Et s’adressant en allemand à Joseph Spick, il lui dit en fronçant les sourcils :

« Dis donc, toi, est-ce que tu veux être fusillé ? Cela ne coûtera que la peine de te conduire dans ton jardin ! Ne sais-tu pas que le papier de la République vaut mieux que l’or des tyrans ? Écoute, pour cette fois je veux bien te faire grâce, en considération de ton ignorance ; mais s’il t’arrive encore de cacher tes vivres et de refuser les assignats en payement, je te fais fusiller sur la place du village, pour servir d’exemple aux autres. Allons, marche, grand imbécile ! »

Il débita cette petite harangue très rondement ; puis, se tournant vers la cantinière :

« C’est bien, Thérèse, dit-il, tu peux charger tes tonneaux, cet homme n’y mettra pas opposition. Et vous autres, qu’on le laisse aller. »

Tout le monde sortit, Thérèse en tête et Joseph le dernier.
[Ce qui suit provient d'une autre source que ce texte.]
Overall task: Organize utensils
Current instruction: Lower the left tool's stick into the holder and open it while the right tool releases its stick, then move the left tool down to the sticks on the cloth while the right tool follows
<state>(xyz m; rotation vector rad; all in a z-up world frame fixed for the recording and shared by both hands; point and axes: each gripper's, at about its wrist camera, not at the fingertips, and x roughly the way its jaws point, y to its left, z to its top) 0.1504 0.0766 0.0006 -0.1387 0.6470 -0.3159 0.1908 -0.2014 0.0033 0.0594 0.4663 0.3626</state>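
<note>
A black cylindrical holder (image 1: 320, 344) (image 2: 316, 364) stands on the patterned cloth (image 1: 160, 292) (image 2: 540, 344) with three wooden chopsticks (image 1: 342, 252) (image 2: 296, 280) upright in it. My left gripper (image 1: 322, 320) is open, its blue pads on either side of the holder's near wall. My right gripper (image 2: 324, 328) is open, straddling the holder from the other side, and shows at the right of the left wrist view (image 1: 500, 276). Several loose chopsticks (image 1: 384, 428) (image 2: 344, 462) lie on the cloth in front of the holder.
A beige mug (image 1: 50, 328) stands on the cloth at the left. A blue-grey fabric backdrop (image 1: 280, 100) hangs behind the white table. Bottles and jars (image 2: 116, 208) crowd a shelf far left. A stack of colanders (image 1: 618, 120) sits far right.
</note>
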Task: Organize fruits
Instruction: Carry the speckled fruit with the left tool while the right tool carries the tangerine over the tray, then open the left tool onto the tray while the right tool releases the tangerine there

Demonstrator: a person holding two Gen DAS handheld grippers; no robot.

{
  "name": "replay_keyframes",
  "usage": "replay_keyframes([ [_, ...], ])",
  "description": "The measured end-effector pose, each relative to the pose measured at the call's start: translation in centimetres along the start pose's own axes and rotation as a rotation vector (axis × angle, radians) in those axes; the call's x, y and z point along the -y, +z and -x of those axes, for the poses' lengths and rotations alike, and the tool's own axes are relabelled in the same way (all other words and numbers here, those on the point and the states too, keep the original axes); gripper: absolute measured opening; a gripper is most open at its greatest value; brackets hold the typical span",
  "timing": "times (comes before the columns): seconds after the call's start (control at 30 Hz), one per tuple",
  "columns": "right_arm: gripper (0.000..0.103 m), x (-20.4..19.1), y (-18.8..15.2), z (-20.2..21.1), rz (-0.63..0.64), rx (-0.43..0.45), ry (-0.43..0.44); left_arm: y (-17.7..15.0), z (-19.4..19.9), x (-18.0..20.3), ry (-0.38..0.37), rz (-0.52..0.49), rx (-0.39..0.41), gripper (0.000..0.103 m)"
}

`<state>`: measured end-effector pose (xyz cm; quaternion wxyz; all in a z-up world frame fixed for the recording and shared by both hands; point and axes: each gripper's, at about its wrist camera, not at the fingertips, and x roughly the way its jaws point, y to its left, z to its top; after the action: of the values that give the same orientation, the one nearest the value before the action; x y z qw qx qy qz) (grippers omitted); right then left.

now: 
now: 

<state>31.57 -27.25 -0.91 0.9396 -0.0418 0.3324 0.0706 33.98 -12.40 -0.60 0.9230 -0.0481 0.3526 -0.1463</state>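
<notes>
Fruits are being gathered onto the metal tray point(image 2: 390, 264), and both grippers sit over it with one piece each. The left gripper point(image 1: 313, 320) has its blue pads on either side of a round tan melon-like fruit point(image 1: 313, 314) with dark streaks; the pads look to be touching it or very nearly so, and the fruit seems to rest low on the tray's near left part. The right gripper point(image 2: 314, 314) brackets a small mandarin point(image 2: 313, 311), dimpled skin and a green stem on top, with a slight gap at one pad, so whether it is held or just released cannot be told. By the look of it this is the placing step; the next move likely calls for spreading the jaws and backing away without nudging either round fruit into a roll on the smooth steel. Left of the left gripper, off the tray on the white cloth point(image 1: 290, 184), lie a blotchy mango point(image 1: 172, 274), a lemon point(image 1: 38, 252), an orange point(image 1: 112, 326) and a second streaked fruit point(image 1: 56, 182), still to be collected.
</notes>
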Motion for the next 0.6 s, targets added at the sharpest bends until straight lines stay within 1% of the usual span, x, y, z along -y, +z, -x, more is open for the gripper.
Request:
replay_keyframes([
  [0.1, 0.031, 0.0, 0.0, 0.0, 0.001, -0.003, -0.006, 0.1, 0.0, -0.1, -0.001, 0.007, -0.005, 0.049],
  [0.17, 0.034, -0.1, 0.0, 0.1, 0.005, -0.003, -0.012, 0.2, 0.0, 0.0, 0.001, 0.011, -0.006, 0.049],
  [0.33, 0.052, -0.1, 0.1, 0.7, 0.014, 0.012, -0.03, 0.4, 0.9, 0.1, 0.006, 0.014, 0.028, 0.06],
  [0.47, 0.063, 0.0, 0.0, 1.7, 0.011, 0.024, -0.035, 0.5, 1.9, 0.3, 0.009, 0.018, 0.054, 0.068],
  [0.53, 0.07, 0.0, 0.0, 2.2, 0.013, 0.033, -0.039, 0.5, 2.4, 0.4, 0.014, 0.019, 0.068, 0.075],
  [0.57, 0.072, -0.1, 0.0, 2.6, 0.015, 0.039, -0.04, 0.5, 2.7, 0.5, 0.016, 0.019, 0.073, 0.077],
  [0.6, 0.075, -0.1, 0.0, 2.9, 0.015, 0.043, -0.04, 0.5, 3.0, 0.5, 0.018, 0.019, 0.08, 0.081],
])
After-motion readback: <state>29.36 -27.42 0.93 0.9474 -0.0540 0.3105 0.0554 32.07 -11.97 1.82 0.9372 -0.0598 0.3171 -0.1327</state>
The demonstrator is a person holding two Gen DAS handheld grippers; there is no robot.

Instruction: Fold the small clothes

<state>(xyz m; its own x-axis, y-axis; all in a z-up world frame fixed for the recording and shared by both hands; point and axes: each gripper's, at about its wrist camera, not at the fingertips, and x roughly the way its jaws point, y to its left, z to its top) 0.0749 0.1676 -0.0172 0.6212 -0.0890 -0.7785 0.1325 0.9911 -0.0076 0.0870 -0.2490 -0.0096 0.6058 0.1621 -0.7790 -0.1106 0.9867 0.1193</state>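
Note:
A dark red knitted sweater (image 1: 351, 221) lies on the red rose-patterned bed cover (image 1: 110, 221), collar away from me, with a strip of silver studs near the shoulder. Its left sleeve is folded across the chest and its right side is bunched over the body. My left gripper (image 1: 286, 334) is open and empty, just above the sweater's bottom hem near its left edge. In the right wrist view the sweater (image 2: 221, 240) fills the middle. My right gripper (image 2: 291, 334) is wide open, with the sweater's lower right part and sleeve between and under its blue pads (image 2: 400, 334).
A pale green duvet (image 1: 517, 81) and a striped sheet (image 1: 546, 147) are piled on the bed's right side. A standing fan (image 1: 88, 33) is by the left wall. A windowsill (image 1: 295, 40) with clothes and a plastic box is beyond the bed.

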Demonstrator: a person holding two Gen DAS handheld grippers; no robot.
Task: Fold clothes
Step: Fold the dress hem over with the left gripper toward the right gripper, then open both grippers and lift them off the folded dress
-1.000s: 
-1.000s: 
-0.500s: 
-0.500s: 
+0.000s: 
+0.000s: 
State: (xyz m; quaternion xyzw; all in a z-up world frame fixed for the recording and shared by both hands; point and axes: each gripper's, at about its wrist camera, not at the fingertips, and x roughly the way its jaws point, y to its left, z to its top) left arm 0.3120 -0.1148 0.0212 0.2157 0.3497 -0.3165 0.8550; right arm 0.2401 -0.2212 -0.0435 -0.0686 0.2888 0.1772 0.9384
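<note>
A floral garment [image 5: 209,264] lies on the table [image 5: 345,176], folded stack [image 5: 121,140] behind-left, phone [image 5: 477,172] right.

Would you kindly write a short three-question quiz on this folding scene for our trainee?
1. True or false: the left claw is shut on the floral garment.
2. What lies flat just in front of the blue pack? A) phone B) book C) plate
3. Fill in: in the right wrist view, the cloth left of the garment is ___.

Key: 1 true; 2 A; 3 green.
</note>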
Le pauvre diable n’avait plus une goutte de sang dans les veines ; il venait d’en échapper d’une belle. Le jour, dans l’intervalle, était venu.

Le commandant se leva, plia la carte et la mit dans sa poche. Puis il s’avança jusqu’à l’une des fenêtres et se mit à regarder le village. L’oncle et moi nous regardions à l’autre fenêtre. Il pouvait être alors cinq heures du matin.